その後、凍結容器を一晩でマイナス80度の冷凍庫に移し、クライオバイアルの温度が冷凍庫の温度までゆっくりと下がるようにします。次に、液体窒素キャニスターに挿入するために、すぐに凍結バイアルを缶に移す。あるいは、冷凍クライオバイアルを冷却済みの冷凍ボックスに移し、凍結したクライオバイアルを窒素冷凍庫の液相に保管します。
細胞株の合流は、光顕微鏡によって決定することができる。早期に合流に達する急速に成長する細胞株は、週に2回まで定期的に通過する必要があります。対照的に、成長の遅い細胞は、少なくとも2週間に1回以上通過することができるが、これらの細胞は毎週新鮮な培地を供給する必要がある。

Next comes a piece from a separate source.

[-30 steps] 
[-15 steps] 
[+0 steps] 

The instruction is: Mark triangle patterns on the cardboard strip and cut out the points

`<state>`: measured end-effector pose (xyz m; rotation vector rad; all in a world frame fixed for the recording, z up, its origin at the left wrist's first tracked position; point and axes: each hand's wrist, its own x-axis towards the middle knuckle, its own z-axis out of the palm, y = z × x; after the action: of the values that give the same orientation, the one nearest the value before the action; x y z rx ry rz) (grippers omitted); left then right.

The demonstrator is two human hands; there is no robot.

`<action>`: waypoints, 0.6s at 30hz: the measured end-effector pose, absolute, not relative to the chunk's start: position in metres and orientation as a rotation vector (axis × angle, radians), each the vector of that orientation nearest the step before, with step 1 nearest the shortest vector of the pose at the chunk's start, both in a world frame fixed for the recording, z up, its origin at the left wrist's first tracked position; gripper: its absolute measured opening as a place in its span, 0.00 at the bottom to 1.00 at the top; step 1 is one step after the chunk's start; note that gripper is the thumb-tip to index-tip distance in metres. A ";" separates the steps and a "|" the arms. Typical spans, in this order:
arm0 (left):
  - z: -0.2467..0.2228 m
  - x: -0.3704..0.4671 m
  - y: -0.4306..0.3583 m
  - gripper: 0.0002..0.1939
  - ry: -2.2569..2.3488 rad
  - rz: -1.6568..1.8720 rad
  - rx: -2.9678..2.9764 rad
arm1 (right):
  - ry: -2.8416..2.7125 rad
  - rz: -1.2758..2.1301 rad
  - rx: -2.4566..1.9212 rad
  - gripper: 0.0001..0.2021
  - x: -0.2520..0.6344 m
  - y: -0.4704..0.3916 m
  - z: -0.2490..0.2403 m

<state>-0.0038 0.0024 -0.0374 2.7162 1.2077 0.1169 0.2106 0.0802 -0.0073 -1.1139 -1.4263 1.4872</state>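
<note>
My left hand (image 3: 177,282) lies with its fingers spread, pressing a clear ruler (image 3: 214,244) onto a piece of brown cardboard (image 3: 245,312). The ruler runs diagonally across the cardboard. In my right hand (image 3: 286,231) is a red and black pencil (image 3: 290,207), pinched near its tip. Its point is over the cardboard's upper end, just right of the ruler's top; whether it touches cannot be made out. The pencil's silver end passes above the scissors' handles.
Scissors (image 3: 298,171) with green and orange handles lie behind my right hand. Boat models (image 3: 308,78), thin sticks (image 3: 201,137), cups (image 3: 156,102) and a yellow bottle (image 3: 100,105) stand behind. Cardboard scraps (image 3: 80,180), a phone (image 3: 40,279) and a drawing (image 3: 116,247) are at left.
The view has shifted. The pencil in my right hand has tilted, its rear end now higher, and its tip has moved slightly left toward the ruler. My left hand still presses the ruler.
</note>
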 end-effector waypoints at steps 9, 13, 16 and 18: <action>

様々な組織源から誘導される細胞株は、その形態、付着特性、メディア要件、および倍時間が異なります。定量実験では、細胞数計が不可欠です。細胞は、ヘモサイトメーターまたは自動粒子カウンターを使用してカウントすることができます。
細胞合流は、経験豊富なオペレータのためのサブ培養するタイミングのための視覚的なガイドです。しかし、細胞数は予測可能なサブカルリングスケジュールにつながり、成長異常の検出を容易にします。液体窒素を使用する場合は、注意して適切な保護具を使用してください。